WHAT TO WORK ON: Sift the listing for lines that hold the string "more" and pull them out.

++++

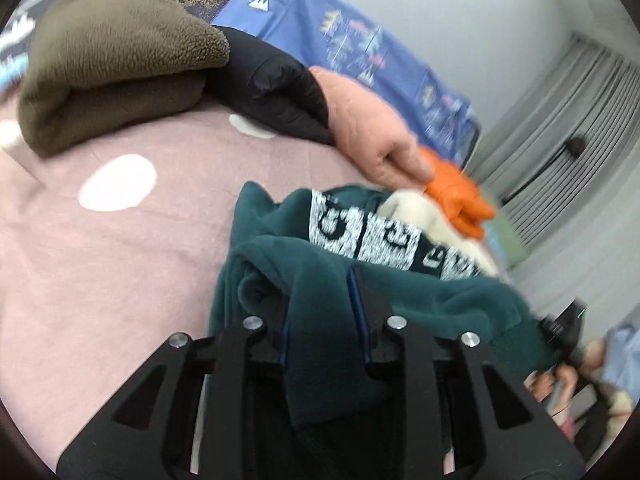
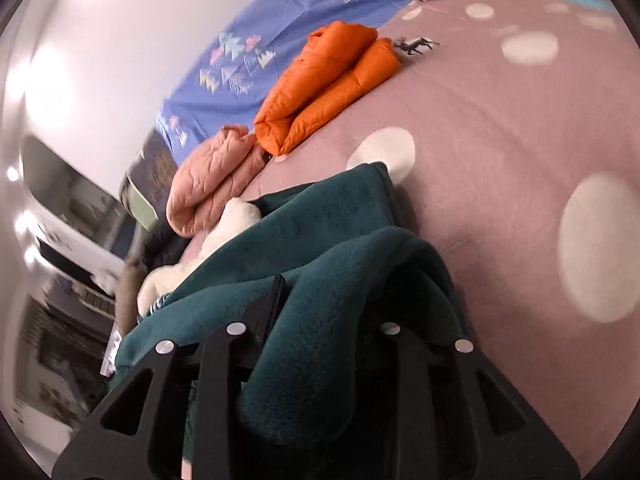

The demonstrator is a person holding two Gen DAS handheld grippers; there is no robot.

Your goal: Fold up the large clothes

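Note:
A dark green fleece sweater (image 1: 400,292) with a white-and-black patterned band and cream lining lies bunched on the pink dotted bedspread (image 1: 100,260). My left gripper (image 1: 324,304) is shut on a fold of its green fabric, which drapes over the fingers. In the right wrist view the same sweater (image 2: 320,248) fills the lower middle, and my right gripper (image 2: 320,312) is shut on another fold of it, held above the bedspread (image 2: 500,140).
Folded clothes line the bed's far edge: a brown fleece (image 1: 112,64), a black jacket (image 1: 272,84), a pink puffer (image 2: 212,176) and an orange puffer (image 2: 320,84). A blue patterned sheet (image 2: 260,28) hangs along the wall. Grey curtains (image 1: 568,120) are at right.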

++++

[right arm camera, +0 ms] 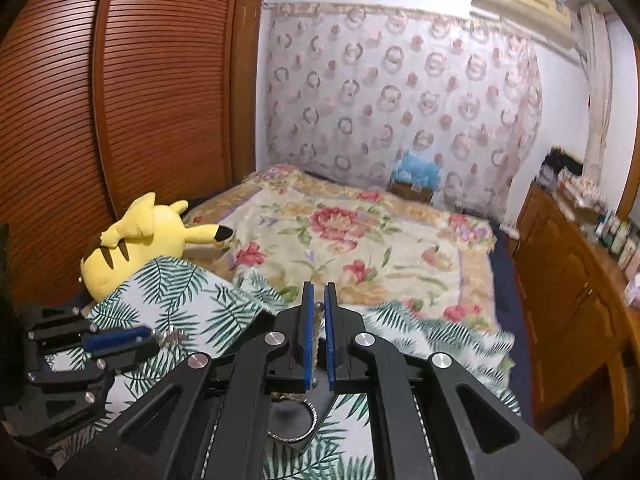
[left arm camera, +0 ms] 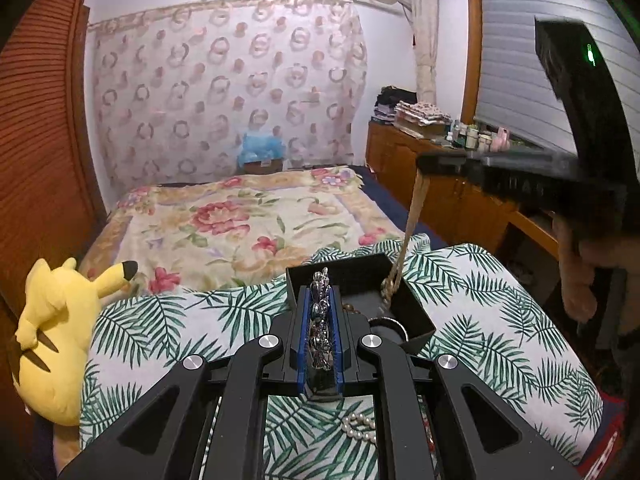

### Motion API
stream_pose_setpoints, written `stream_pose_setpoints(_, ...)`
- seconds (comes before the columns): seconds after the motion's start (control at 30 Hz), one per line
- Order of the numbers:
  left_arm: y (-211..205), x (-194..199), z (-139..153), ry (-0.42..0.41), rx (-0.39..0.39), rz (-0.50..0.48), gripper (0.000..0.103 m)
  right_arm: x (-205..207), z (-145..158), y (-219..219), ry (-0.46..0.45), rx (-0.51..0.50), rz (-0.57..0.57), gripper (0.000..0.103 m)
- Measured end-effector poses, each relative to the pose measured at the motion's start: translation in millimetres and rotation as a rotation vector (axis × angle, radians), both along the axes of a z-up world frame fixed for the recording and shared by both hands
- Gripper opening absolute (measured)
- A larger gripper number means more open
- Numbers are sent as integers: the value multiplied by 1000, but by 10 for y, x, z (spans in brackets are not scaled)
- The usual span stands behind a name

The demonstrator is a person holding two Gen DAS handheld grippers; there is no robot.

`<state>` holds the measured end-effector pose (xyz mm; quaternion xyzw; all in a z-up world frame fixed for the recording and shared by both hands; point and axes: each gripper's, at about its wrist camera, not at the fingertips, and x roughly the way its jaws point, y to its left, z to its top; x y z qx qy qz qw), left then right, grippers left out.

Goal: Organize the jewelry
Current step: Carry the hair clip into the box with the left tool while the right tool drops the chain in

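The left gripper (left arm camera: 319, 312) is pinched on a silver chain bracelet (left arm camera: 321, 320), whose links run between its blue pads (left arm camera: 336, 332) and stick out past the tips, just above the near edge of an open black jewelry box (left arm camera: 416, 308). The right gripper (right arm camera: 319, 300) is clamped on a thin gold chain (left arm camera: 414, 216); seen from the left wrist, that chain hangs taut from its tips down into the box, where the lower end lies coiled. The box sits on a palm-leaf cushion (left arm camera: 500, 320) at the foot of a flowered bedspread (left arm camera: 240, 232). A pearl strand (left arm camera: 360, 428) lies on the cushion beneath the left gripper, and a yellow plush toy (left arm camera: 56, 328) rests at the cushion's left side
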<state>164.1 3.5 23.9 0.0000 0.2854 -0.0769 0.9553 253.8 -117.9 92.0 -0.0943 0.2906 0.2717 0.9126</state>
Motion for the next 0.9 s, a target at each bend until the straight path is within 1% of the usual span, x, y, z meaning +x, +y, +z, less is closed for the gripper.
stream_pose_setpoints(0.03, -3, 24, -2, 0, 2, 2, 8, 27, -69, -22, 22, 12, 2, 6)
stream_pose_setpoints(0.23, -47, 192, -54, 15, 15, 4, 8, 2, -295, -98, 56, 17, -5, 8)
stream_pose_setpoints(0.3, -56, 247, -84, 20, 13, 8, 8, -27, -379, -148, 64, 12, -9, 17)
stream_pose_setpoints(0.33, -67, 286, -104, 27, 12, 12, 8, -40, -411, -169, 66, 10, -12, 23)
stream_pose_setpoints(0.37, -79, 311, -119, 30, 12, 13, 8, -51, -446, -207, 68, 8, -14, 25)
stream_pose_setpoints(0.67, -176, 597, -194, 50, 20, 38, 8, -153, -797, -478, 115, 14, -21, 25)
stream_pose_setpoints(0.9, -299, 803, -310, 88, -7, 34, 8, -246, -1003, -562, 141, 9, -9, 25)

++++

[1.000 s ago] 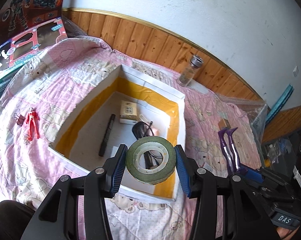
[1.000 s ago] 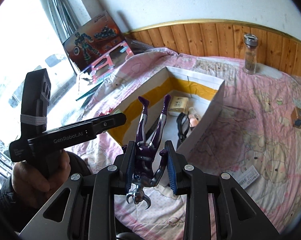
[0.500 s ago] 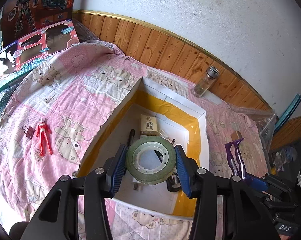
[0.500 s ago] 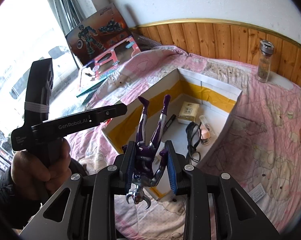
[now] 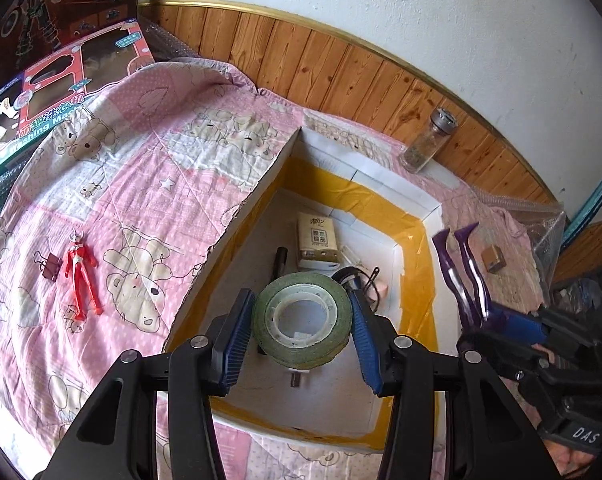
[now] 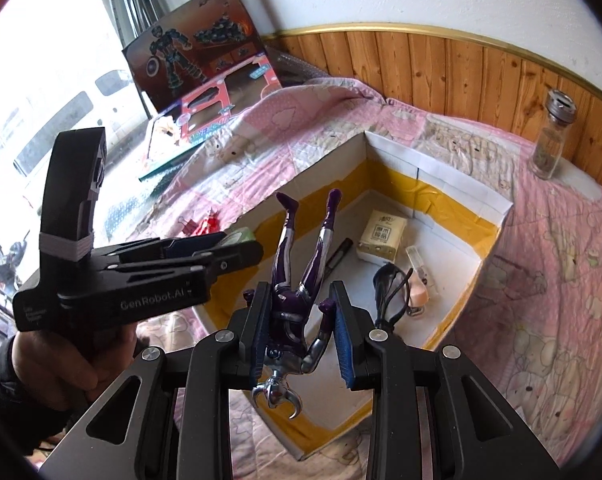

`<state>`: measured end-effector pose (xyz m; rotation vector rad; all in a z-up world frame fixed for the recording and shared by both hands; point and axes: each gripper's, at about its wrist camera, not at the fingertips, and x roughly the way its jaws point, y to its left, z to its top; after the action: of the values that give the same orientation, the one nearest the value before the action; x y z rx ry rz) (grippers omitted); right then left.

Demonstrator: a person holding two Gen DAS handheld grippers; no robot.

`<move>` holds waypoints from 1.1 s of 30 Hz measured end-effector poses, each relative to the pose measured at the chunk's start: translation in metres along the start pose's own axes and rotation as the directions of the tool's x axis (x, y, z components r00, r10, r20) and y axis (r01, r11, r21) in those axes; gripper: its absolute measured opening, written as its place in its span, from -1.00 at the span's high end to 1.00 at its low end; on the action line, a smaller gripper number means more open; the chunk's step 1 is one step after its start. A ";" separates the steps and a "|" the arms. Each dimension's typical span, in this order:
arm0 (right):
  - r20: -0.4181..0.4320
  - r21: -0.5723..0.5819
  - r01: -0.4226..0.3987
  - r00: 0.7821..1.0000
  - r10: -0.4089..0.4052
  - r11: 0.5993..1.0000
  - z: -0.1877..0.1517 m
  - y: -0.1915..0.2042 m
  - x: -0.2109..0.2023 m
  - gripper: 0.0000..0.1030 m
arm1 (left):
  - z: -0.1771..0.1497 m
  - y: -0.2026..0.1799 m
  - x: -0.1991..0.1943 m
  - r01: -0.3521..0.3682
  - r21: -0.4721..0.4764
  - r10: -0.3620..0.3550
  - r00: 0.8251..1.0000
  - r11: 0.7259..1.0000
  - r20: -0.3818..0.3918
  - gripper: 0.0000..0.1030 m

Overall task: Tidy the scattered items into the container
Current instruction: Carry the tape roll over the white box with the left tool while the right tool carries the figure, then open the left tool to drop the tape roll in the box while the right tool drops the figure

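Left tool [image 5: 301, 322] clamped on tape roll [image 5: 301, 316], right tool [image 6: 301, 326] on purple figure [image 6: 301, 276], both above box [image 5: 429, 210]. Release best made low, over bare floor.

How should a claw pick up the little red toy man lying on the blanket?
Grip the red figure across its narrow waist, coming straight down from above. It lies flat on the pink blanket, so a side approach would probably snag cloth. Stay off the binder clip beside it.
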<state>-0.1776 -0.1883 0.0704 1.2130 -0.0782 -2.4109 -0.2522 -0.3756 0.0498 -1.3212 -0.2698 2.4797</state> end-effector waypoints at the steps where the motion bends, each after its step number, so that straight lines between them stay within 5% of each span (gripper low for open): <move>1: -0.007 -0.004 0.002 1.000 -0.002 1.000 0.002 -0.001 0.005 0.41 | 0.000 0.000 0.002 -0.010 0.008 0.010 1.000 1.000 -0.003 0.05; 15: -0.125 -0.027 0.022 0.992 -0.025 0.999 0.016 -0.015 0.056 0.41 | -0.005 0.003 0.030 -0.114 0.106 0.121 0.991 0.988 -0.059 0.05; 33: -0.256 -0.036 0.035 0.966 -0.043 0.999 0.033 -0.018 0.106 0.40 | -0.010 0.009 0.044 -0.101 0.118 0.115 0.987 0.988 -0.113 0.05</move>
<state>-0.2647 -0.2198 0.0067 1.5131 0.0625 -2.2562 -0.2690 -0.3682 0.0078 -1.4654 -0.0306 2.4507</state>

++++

ANSWER SECTION:
- A larger gripper number means more open
`<move>` holds waypoints from 1.1 s of 30 Hz measured end-effector poses, each relative to the pose measured at the chunk's start: translation in metres along the start pose's own axes and rotation as the directions of the tool's x axis (x, y, z components r00, r10, r20) and y axis (r01, r11, r21) in those axes; gripper: its absolute measured opening, written as its place in its span, from -1.00 at the span's high end to 1.00 at its low end; on the action line, a smaller gripper number means more open; the chunk's step 1 is one step after its start. A ";" separates the steps and a "|" the arms. Each dimension's typical span, in this order:

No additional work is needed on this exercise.